Tutti a scuola ad Amatrice: suona la campanella nel nuovo edificio

Scattano le 8.30 precise, e la vita di centinaia di studenti riprende inizio: è così che comincia un nuovo anno scolastico nella scuola di Amatrice e Cittareale, zone che sono state gravemente colpite dal terremoto dello scorso 24 agosto. Stefania Giannini, ministra dell’Istruzione, ha scelto di partecipare al grande giorno: la riapertura della scuola è stata resa possibile grazie al lavoro superbo svolto dalla Protezione civile della Provincia autonoma di Trento, che è riuscita a costruire in tempi record un nuovo edificio. Secondo quanto creato si potrà accogliere regolarmente sui banchi di scuola almeno 200 alunni.

La notizia di questo importante nuovo inizio è stata prontamente commentata sui social dai massimi esponenti della politica italiana, primo tra tutti Matteo Renzi che ha pubblicamente ringraziato chi ha lavorato per poter dare questa possibilità agli studenti. C’è voglia di ripartire, c’è voglia di riportare tutto alla normalità nel minor tempo possibile. Sembra che molti bambini però faranno lezione in prefabbricati, tende e strutture attrezzate, mentre si apprende che anche alcune scuole sono rimaste agibili dopo il terremoto.

“Sono molto felice e commossa perché si riparte dalla scuola, lo avevamo detto il 27 agosto e oggi, grazie all’impegno di tutti coloro che si sono spesi per produrre un mezzo miracolo siamo riusciti a farlo”, ha subito commentato la ministra Giannini che vuole così rendere merito al grande impegno svolto in così poche settimane. Le promesse fatte quindi hanno subito trovato una valida risposta, lanciando così un messaggio importante per le persone colpite dal terremoto: l’obiettivo resta quello di poter ricostruire tutto ciò che non c’è più non solo ad Amatrice, ma anche nelle zone limitrofe.

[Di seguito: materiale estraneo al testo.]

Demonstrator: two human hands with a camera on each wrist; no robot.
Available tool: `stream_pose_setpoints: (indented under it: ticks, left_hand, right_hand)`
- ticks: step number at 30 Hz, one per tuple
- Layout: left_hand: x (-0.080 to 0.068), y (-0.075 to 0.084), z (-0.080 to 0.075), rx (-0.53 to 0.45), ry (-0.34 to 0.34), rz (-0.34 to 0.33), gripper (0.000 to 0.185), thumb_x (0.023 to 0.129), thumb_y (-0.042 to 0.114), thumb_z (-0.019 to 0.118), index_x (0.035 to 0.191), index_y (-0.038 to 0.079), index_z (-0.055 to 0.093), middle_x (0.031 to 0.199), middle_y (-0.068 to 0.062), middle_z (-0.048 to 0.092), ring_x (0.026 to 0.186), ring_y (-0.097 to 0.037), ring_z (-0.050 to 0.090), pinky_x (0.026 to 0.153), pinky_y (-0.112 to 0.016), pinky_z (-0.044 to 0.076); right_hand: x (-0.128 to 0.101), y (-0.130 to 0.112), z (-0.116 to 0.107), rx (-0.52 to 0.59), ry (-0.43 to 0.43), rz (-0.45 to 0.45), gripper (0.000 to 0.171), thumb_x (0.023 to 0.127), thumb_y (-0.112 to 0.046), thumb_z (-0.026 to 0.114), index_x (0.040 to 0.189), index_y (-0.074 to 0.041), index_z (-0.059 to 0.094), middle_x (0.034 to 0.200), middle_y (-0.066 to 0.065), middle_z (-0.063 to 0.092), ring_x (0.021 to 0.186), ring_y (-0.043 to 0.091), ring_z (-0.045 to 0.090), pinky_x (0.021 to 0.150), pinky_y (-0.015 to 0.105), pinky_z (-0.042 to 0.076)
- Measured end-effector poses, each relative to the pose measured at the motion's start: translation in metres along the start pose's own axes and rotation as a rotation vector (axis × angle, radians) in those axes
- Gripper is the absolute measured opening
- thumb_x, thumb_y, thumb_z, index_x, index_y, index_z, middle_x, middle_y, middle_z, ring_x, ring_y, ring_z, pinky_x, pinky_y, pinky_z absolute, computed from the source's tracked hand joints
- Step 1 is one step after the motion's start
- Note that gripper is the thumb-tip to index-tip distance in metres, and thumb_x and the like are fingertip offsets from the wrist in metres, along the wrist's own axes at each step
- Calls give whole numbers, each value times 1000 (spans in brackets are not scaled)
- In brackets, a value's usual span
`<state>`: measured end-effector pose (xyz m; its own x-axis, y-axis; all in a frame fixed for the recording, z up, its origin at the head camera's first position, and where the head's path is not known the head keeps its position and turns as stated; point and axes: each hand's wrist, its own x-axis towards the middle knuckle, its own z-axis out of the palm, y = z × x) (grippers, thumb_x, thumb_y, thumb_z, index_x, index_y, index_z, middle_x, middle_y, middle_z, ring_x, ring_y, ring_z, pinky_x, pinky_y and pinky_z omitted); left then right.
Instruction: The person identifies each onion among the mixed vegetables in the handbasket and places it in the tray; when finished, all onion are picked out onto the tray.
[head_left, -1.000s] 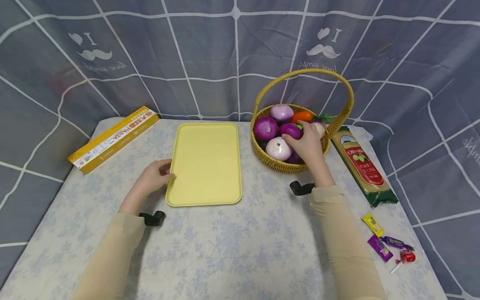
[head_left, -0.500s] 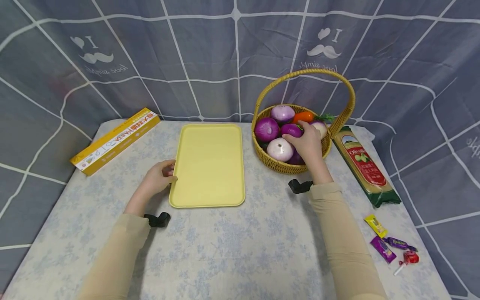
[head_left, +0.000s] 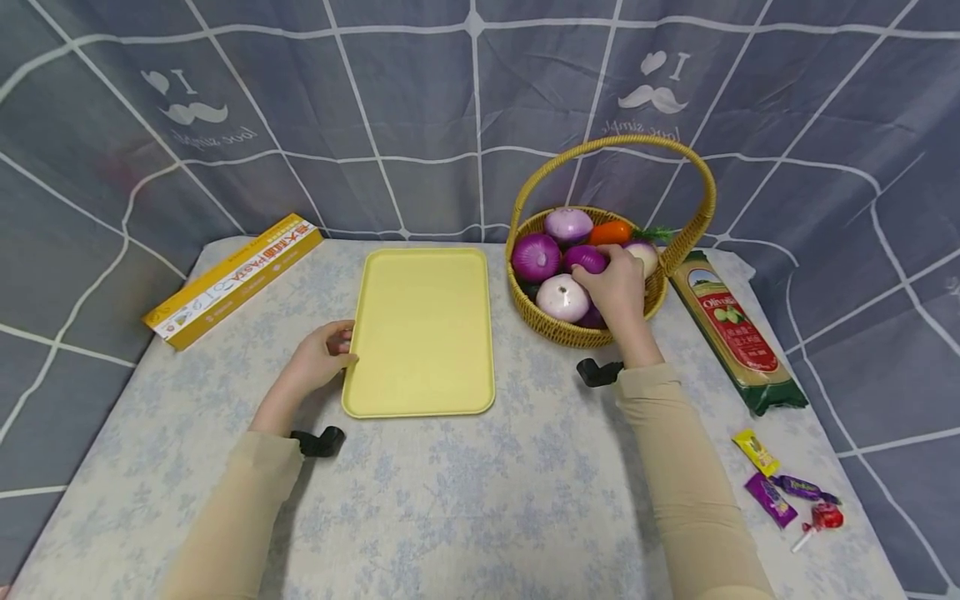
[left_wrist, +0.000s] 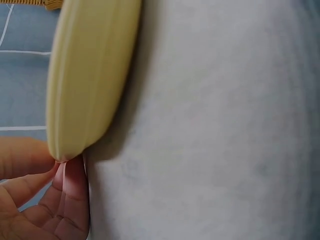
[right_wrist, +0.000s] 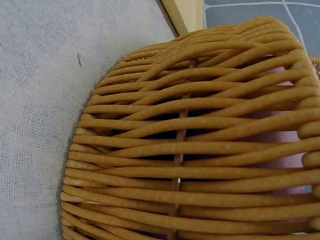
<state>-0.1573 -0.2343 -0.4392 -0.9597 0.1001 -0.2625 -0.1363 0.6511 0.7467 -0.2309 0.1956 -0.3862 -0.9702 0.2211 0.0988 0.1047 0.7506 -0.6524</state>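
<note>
In the head view my left hand (head_left: 324, 357) pinches the left edge of a pale yellow rectangular tray (head_left: 418, 332). The left wrist view has thumb and fingers meeting on the tray's rim (left_wrist: 92, 75). My right hand (head_left: 618, 287) reaches into a handled wicker basket (head_left: 551, 327). Its thumb and fingers grip a glossy purple eggplant (head_left: 584, 259), whose right end is covered by the hand. Around it lie a purple onion (head_left: 536, 257), a whitish onion (head_left: 562, 298), a light purple onion (head_left: 567, 225) and a carrot (head_left: 611, 232). In the right wrist view, woven basket wall (right_wrist: 200, 145) hides the fingers.
A yellow pasta box (head_left: 234, 282) lies at the back left. Right of the basket is an Olivoila pasta packet (head_left: 735, 329). Several sweets, including a yellow one (head_left: 756, 452) and a red lollipop (head_left: 827, 517), lie at the right edge. A grey curtain (head_left: 420, 100) hangs behind.
The tray and left hand sit slightly farther right in the view, as the whole scene shifts a little. My right hand stays on the eggplant, whose green tip no longer shows.
</note>
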Motion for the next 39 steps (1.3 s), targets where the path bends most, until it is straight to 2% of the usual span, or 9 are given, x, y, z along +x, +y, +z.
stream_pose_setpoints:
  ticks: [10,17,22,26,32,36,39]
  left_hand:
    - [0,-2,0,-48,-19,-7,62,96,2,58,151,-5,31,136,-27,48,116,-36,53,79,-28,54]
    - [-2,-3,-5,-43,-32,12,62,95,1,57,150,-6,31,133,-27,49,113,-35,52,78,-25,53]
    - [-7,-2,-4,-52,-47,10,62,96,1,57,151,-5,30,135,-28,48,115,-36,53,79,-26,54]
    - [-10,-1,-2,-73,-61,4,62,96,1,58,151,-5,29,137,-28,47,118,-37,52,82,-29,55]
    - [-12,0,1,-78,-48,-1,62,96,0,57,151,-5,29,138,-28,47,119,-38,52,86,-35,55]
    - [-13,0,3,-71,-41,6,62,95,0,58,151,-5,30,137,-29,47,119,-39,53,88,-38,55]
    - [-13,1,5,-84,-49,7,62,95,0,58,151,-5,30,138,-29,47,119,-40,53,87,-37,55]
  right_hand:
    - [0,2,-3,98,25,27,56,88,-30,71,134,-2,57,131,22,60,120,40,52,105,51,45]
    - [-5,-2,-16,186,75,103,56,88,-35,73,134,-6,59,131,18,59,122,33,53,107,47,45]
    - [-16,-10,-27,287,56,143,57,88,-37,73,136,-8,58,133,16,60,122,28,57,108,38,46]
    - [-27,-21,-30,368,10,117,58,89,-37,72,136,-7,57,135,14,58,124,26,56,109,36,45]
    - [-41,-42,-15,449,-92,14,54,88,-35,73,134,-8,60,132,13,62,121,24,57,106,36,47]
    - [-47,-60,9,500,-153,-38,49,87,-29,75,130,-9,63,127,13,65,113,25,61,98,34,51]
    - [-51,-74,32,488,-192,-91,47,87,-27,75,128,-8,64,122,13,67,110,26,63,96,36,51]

In occasione della riapertura della scuola, è giunto sul posto anche un team educativo di Save the Children che ha accettato di supportare le insegnanti della scuola d’infanzia nella frazione di San Cipriano. In questo modo si vuole cercare di favorire l’inserimento nella nuova scuola dei bambini che nelle ultime settimane hanno seguito lo Spazio a Misura di Bambino che è stato allestito nel campo di Amatrice proprio poco dopo il sisma.

Da parte sua il sindaco Sergio Pirozzi, ha voluto rivolgersi ai suoi cittadini, parlando dell’importanza di far ripartire la scuola per ricominciare a costruire tutto ciò che ruotava attorno a uno dei borghi più belli d’Italia. “I nostri bambini dovranno avere la capacità di trasmette solidarietà e amicizia”, ha spiegato Pirozzi aggiungendo che solo uniti i cittadini potranno riavere tutto quello che hanno perso.